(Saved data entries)
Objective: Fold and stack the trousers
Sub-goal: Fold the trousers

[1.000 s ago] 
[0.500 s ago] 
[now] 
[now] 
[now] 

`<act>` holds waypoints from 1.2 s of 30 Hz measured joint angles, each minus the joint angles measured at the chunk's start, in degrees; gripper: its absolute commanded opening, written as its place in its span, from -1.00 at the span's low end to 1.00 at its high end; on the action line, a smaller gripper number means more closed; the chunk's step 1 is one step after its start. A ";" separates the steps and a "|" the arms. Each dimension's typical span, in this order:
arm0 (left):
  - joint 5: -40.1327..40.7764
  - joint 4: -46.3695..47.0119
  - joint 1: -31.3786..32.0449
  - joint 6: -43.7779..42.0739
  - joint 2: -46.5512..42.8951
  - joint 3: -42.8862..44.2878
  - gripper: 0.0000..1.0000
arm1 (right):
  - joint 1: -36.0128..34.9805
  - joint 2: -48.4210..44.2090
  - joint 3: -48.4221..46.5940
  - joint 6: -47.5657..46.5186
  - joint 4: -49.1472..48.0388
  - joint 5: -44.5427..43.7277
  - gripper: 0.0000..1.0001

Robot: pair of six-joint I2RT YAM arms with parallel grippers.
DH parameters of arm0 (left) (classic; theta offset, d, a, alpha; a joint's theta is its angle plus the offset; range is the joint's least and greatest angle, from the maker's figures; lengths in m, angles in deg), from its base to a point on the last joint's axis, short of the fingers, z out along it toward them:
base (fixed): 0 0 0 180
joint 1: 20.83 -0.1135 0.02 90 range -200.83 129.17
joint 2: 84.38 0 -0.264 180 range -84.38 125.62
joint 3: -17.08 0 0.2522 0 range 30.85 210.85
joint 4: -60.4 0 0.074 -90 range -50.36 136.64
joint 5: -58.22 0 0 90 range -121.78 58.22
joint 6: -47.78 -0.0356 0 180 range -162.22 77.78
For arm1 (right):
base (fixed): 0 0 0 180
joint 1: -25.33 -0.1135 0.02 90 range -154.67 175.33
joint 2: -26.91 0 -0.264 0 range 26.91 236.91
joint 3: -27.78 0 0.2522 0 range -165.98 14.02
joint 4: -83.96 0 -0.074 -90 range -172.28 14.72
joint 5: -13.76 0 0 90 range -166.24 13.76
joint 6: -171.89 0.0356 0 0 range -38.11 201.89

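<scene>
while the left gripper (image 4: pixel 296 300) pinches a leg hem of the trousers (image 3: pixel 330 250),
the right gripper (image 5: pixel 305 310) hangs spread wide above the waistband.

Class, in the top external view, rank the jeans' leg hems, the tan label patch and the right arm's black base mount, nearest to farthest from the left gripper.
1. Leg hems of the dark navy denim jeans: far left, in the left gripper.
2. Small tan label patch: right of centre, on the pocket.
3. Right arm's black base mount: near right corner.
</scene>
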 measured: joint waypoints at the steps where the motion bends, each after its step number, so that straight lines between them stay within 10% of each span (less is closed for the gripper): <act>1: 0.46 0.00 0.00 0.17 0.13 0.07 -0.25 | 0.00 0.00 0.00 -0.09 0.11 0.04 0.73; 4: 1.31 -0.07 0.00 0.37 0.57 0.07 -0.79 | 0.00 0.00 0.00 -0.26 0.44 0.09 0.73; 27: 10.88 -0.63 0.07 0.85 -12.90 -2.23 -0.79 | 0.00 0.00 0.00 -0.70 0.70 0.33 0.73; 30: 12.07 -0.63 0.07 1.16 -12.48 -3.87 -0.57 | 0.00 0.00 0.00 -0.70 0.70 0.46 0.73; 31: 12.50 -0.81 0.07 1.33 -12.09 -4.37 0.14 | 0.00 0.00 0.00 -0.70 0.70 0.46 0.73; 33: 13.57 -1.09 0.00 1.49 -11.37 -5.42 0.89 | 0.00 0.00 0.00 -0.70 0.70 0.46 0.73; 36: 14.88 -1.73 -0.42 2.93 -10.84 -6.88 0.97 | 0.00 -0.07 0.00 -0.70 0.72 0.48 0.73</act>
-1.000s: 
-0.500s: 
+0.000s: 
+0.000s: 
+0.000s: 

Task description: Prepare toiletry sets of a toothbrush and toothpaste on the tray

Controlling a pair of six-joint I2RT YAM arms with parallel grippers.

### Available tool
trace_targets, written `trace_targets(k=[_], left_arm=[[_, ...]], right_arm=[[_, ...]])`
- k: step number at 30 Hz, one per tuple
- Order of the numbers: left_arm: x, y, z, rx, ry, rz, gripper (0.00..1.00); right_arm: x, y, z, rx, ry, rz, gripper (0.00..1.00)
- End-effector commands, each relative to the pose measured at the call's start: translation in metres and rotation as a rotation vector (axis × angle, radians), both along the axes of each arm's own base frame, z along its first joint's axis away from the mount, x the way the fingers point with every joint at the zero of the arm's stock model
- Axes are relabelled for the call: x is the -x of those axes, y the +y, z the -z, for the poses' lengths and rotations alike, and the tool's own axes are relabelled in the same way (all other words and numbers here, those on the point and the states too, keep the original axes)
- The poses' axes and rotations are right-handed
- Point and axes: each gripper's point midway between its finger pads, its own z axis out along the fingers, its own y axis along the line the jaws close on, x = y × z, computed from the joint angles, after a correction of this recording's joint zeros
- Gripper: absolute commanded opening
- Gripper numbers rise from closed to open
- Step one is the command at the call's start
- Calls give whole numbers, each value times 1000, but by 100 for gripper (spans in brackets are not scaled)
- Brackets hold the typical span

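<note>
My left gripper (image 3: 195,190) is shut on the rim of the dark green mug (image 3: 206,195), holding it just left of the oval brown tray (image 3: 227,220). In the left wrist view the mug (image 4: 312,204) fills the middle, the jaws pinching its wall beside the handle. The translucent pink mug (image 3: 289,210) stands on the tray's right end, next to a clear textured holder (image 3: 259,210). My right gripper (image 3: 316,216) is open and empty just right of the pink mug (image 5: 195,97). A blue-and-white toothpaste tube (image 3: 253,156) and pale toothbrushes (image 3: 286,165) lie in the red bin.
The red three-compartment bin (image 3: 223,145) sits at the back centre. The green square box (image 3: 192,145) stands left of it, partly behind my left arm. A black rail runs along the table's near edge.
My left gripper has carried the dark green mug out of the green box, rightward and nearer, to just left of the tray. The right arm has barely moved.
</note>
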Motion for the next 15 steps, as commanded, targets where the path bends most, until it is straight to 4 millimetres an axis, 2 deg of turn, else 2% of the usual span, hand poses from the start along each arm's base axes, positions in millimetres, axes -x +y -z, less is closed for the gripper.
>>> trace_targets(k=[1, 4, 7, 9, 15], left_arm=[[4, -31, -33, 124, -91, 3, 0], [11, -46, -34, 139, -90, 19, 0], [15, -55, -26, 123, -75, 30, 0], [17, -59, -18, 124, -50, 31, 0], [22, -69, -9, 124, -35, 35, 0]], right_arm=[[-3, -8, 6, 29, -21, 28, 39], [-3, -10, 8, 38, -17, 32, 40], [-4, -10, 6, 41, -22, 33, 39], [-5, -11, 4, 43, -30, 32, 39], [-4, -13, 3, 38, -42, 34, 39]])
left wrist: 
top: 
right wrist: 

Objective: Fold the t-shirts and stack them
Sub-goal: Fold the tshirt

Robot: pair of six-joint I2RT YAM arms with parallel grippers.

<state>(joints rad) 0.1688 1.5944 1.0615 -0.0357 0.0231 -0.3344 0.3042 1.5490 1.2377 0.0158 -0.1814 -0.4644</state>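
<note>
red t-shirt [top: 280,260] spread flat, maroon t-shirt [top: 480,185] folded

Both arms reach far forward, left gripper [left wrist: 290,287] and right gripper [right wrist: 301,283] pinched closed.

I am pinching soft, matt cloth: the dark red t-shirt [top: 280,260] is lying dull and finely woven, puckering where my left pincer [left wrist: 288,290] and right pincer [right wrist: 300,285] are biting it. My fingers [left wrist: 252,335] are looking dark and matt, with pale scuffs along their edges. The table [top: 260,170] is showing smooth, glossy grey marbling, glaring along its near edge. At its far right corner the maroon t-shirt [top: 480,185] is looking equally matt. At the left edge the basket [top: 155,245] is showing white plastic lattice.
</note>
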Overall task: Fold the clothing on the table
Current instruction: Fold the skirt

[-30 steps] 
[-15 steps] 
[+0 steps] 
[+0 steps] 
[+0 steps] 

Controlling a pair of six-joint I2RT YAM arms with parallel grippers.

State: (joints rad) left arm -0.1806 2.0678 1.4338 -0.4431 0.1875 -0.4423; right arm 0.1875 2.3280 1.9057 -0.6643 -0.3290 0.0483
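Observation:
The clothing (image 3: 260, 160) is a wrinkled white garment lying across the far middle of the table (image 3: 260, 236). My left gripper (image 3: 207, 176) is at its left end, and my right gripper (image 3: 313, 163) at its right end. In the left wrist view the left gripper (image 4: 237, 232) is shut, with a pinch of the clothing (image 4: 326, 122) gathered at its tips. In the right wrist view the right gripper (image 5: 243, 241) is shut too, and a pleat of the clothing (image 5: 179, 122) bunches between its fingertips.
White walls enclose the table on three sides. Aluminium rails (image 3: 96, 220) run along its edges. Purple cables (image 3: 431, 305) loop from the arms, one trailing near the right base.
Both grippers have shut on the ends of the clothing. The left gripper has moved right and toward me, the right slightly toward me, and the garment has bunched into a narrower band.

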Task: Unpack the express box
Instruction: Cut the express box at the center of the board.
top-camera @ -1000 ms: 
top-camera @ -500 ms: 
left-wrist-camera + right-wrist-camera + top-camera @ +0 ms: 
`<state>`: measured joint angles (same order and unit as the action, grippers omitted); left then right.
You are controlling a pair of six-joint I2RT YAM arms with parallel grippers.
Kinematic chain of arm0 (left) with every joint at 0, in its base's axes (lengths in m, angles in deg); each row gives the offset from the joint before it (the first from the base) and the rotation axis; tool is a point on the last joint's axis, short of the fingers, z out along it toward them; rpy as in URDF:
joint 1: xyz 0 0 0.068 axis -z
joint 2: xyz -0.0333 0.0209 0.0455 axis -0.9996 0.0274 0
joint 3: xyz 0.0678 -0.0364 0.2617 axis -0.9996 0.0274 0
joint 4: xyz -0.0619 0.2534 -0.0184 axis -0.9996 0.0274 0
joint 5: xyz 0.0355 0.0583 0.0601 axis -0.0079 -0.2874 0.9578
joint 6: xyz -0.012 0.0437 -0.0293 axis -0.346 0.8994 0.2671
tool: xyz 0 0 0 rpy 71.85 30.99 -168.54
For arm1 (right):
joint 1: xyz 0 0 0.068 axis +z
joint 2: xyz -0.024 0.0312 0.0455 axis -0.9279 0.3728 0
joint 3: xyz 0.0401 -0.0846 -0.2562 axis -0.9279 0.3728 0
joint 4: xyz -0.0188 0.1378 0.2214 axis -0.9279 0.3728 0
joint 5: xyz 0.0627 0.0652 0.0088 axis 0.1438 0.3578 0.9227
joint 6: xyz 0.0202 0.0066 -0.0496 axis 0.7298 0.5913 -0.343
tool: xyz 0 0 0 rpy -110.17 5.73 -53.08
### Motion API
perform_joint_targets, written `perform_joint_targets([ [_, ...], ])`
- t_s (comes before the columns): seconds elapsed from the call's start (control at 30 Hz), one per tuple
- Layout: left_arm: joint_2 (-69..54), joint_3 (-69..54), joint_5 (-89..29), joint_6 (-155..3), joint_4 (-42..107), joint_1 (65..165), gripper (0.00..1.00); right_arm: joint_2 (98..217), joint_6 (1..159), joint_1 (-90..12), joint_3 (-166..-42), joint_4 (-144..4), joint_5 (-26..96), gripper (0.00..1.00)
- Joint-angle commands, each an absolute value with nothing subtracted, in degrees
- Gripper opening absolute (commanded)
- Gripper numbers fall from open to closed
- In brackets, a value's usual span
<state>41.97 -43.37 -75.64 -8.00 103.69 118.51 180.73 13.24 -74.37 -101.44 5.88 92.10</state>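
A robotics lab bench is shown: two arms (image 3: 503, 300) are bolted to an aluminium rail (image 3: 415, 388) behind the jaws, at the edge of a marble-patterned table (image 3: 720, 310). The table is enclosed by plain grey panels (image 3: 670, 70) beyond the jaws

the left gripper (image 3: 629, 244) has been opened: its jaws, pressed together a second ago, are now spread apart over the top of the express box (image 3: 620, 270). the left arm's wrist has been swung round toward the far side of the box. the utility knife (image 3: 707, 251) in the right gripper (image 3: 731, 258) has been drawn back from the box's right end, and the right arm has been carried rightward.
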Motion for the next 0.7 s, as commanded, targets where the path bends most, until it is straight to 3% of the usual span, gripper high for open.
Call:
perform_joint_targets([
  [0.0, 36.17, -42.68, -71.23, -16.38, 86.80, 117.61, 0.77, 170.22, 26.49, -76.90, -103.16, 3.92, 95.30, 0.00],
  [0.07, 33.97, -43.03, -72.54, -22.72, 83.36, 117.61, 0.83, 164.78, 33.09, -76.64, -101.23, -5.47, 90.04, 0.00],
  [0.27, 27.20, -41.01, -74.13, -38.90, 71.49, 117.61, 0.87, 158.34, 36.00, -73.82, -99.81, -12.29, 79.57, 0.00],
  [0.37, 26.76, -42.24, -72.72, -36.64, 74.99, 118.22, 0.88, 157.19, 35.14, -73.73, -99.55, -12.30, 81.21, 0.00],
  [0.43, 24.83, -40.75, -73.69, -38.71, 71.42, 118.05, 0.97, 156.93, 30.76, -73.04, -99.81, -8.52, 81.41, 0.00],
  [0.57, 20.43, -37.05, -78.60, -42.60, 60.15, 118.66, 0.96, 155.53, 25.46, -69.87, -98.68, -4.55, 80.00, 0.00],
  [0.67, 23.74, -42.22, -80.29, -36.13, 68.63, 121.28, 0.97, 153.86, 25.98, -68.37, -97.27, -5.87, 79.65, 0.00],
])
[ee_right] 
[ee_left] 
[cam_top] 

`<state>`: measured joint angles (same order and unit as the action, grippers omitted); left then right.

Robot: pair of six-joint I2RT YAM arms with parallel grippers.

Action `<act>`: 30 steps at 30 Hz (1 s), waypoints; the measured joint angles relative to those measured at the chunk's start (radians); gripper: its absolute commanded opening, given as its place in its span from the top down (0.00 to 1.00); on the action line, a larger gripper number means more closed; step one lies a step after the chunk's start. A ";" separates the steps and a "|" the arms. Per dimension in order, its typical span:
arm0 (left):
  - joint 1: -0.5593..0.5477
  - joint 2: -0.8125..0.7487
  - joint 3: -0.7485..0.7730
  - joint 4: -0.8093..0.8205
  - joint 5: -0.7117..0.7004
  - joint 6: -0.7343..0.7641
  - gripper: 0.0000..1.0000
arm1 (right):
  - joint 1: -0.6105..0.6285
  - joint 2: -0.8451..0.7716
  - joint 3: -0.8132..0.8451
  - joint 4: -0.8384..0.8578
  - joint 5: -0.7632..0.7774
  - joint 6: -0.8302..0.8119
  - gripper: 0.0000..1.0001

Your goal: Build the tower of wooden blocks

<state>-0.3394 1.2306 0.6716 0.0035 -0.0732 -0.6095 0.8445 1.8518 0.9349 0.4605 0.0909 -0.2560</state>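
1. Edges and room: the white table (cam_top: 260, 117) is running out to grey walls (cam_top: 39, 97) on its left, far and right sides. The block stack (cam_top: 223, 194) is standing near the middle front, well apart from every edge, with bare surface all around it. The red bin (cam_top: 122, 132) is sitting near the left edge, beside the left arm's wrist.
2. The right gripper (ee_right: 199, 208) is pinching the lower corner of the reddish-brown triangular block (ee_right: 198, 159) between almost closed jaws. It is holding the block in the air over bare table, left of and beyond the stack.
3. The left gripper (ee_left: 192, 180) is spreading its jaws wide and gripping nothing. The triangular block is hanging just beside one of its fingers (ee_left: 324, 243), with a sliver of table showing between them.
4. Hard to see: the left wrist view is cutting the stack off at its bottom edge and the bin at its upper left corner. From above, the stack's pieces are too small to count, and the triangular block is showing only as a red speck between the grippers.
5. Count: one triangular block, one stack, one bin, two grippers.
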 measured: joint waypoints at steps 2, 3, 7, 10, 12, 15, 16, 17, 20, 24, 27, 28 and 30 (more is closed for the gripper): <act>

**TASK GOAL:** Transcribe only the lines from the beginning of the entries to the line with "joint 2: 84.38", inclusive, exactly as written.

**ANSWER TO THIS EXERCISE:**
Objective: Fold and stack the trousers
Sub-goal: Fold the trousers

[1.000 s ago] 
[0.500 s ago] 
[now] 
[now] 
[now] 

`<act>` holds waypoints from 1.2 s of 30 Hz measured joint angles, each minus the joint angles measured at the chunk's start, in degrees; gripper: its absolute commanded opening, written as its place in its span, from -1.00 at the span's low end to 1.00 at its high end; on the action line, a smaller gripper number means more closed; the chunk's step 1 is one step after its start. A ";" separates the steps and a "|" the arms. Each dimension's typical span, in this order:
arm0 (left):
  - joint 5: -40.1327..40.7764
  - joint 4: -46.3695..47.0119
  - joint 1: -31.3786..32.0449
  - joint 6: -43.7779..42.0739
  - joint 2: -46.5512..42.8951
  - joint 3: -42.8862..44.2878
  - gripper: 0.0000..1.0000
arm1 (right):
  - joint 1: -36.0128..34.9805
  - joint 2: -48.4210..44.2090
  - joint 3: -48.4221..46.5940
  - joint 6: -47.5657..46.5186
  - joint 4: -49.1472..48.0388
  - joint 5: -44.5427..43.7277
  - gripper: 0.0000..1.0001

Robot: pair of six-joint I2RT YAM arms with parallel grippers.
DH parameters of arm0 (left) (classic; theta offset, d, a, alpha; a joint's theta is its angle plus the offset; range is the joint's least and greatest angle, from the maker's figures; lengths in m, angles in deg), from its base to a point on the last joint's axis, short of the fingers, z out along it toward them:
base (fixed): 0 0 0 180
joint 1: 20.83 -0.1135 0.02 90 range -200.83 129.17
joint 2: 84.38 0 -0.264 180 range -84.38 125.62

No additional output is required.